Volcanic effects from large eruptions on climate manifest for a few years both at earth’s surface as a cooling and in the stratosphere as a warming. Such impacts lie in principle among the potential predictable features of climate after a volcanic eruption took place. Previous works based on models and observations also suggest an increased probability for a positive phase of the North Atlantic Oscillation (NAO) during the first winter following stratospheric tropical eruptions. Large gaps remain however in our understanding of the climate’s response to volcanic eruptions, related to the paucity of observed volcanic events during instrumental era and the degree to which such response depends on the characteristics of the eruption (i.e., hemispheric loading, strength, season) or initial conditions of the climate system when the eruption occurs. Tackling all these factors is crucial to improve our understanding of the underlying physical mechanisms and eventually assess the potential risks associated with future large volcanic eruptions.
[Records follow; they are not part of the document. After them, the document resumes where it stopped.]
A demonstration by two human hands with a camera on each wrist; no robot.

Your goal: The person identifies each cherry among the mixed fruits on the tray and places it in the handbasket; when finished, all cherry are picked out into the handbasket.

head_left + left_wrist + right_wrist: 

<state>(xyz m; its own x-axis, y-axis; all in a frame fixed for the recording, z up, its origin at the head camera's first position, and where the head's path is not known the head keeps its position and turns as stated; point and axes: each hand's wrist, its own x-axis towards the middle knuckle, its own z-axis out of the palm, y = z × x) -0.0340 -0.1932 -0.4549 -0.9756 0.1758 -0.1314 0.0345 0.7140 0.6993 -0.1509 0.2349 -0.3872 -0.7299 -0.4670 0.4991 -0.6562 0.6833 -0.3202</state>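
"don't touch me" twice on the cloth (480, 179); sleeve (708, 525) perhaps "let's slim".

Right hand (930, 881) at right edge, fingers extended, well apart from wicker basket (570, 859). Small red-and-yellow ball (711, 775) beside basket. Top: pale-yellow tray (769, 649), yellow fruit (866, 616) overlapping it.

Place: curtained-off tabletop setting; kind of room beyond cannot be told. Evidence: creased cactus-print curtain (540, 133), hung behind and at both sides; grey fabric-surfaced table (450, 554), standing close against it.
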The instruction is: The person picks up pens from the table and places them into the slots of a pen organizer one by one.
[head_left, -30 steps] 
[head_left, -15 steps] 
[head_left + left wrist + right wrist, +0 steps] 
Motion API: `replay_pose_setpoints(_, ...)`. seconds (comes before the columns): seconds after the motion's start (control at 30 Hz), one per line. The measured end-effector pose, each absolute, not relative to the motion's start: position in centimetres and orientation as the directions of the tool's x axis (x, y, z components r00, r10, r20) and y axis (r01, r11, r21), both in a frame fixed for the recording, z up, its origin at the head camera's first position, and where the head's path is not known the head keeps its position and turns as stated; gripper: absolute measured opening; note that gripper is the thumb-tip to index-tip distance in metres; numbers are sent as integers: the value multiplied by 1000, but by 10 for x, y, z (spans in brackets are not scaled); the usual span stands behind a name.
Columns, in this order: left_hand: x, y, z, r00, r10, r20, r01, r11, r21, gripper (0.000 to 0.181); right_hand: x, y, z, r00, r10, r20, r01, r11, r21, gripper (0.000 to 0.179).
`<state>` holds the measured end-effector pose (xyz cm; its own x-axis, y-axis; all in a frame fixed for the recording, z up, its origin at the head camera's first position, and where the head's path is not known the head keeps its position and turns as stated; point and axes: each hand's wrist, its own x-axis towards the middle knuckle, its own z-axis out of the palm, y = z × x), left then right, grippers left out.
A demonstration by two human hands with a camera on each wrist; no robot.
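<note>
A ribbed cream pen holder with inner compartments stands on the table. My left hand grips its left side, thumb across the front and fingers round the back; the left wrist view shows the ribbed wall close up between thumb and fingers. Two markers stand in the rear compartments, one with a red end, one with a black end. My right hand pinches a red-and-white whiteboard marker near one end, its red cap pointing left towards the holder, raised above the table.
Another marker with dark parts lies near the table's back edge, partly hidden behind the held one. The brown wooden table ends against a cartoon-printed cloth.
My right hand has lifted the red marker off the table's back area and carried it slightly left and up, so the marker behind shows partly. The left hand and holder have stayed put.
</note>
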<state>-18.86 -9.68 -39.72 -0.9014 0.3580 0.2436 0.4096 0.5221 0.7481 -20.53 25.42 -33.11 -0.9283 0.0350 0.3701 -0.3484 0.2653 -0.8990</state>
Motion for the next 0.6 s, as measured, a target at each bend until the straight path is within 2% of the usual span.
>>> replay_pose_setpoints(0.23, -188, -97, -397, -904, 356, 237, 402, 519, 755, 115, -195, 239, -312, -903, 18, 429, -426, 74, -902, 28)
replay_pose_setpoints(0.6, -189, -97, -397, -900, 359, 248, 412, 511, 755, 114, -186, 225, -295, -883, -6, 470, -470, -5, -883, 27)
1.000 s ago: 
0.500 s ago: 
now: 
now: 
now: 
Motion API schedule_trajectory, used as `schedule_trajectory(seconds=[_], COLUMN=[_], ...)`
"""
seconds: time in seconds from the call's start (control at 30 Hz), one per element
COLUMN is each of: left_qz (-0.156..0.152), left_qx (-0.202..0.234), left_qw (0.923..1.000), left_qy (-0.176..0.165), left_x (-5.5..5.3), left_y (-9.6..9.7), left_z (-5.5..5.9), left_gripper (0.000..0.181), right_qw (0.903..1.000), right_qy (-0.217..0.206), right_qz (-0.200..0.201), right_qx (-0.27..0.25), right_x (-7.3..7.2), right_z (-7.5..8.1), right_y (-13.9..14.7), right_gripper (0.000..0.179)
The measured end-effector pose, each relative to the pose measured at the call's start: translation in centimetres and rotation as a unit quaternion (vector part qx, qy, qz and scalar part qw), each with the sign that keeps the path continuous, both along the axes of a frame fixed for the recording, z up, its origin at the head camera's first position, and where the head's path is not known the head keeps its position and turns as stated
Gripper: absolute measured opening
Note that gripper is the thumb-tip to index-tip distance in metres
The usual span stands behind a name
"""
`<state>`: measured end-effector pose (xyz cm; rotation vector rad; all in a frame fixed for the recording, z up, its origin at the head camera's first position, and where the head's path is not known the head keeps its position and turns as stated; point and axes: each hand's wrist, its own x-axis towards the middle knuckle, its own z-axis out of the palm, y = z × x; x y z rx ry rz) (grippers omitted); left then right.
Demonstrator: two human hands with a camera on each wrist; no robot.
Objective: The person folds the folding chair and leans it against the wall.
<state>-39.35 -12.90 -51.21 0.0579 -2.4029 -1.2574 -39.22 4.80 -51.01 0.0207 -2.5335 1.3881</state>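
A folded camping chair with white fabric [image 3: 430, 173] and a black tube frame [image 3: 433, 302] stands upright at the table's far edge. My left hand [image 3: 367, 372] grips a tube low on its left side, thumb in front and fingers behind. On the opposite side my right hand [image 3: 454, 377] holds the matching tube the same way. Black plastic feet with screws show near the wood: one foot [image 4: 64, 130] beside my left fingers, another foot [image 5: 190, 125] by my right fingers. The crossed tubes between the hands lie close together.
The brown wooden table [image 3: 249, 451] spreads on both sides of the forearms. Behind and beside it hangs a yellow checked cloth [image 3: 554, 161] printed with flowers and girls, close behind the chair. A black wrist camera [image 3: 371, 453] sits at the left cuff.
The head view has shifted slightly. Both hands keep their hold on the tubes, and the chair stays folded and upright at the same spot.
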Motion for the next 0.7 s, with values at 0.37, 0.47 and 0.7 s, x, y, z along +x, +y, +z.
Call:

This PhD work aims at exploring the above mentioned issues with the IPSL-CM6A-LR model as part of framed PMIP4 and VolMIP standardized CMIP6 coupled model experiments designed to systematically tackle specific uncertainty factors. The first part of the thesis is devoted to characterising the simulated NAO signal in winters following stratospheric volcanic eruptions using three long transient simulations of the last millennium (500-1849 CE). The uncertainties related to the season, strength and the latitude of the eruptions were also explored. The results reveal that the model simulates increased warming in the stratosphere, a stronger polar vortex and a surface pattern similar to the positive phase of the NAO in the first winter following a summer or a winter tropical eruption, with polar night jet responses amplitudes that are linearly related to the eruption strength. No linear relationship with the eruption magnitude is identified for extra-tropical Northern Hemisphere events while a tendency towards a positive NAO phase is only significant during the same winter as the eruption occurrence.
To further assess the physical mechanisms and the robust responses related to sampling climate background conditions, the second part of the study uses a suite of 25-members ensemble simulations for the well observed Mt Pinatubo tropical eruption (Philippines, June 1991). Ensemble members all start from predefined initial conditions sampling the full ENSO cycle and use the same volcanic forcing dataset following the VolMIP protocol. Our experimental protocol also comprises sensitivity simulations designed to separate the influence of volcanically-induced surface cooling and stratospheric heating on key observed features during the first two winters following Pinatubo. Results indicate that our model experiments and observations both have a positive NAO-like pattern in the first winter after the eruptions. The model also simulates realistic levels of warming in the stratosphere while, both mean sea-level pressure and temperature anomalies display similar patterns as in observations in the first winter. Sensitivity experiments indicate that the surface positive NAO signature in our model experiments is primarily attributable to stratospheric heating in the lower tropical stratosphere which generates stronger subtropical zonal winds through the thermal wind balance and accelerates the polar vortex.